Metaphysics & Psychology
'Iceman' Wim Hof undergoes new brain scans
March 2, 2018 | 11 comments
Hof once immersed himself in ice for 1 hour and 44 minutes. Image Credit: CC BY-SA 2.0 Aad Villerius
The 58-year-old's extreme resistance to freezing temperatures has seen him break multiple world records.
Over the years his remarkable feats of endurance have included running a marathon in the snow while wearing nothing but a pair of shorts and being immersed up to his neck in ice for almost two hours
The Dutch athlete attributes his unique talent to breathing techniques based on Tibetan Tummo meditation and has been working with scientists to prove that his methods work.
In a recent study, researchers from Wayne State University School of Medicine conducted an experiment which involved Hof wearing a special suit infused with temperature-controlled water.
He underwent a functional magnetic resonance imaging (fMRI) and positron emission tomography (PET) scan to see what happened to his body when exposed to extreme cold.

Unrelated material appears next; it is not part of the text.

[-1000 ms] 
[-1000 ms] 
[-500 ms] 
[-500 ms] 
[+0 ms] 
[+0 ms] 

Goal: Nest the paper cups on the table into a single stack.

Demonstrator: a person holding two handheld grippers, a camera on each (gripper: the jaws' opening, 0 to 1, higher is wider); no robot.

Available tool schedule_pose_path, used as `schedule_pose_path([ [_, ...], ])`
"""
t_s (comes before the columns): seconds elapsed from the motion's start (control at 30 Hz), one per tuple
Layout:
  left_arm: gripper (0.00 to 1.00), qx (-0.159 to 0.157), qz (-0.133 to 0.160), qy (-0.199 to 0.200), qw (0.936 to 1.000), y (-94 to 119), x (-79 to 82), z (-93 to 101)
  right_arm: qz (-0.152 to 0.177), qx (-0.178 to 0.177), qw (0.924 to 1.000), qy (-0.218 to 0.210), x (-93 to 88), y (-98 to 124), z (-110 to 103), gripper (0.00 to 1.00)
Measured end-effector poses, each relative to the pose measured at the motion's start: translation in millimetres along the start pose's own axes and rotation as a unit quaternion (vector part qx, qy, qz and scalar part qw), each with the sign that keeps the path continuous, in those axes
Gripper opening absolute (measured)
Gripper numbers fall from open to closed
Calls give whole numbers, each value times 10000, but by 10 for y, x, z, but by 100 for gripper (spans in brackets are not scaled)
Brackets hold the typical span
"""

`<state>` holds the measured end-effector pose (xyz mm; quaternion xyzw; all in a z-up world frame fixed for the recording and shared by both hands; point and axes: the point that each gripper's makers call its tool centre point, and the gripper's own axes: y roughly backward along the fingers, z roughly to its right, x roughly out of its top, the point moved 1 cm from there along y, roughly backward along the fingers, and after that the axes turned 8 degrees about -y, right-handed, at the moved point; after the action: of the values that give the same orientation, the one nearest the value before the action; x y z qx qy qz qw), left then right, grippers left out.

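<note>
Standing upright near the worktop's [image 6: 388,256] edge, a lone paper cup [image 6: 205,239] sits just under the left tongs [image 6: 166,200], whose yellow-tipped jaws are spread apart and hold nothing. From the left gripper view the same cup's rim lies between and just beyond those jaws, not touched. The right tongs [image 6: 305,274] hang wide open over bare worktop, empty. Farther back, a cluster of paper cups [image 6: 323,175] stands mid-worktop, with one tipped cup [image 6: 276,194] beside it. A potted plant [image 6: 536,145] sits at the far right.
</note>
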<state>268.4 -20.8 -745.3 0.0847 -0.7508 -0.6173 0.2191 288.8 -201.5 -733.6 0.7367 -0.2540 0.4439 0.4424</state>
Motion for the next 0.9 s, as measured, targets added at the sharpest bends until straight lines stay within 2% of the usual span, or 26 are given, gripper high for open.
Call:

The team discovered that his breathing techniques really were able to regulate his skin temperature.
"The willful regulation of skin temperature - and, by implication, core body temperature, even when the body is being stressed with cold - is an unusual occurrence and may explain his resistance to frostbite," said study author Professor Otto Muzik.
The scans also revealed some unusual activity in Hof's upper brain stem.
"This area is associated with brain mechanisms for the control of sensory pain and is thought to implement this control through the release of opioids and cannabinoids," said Prof Muzikof.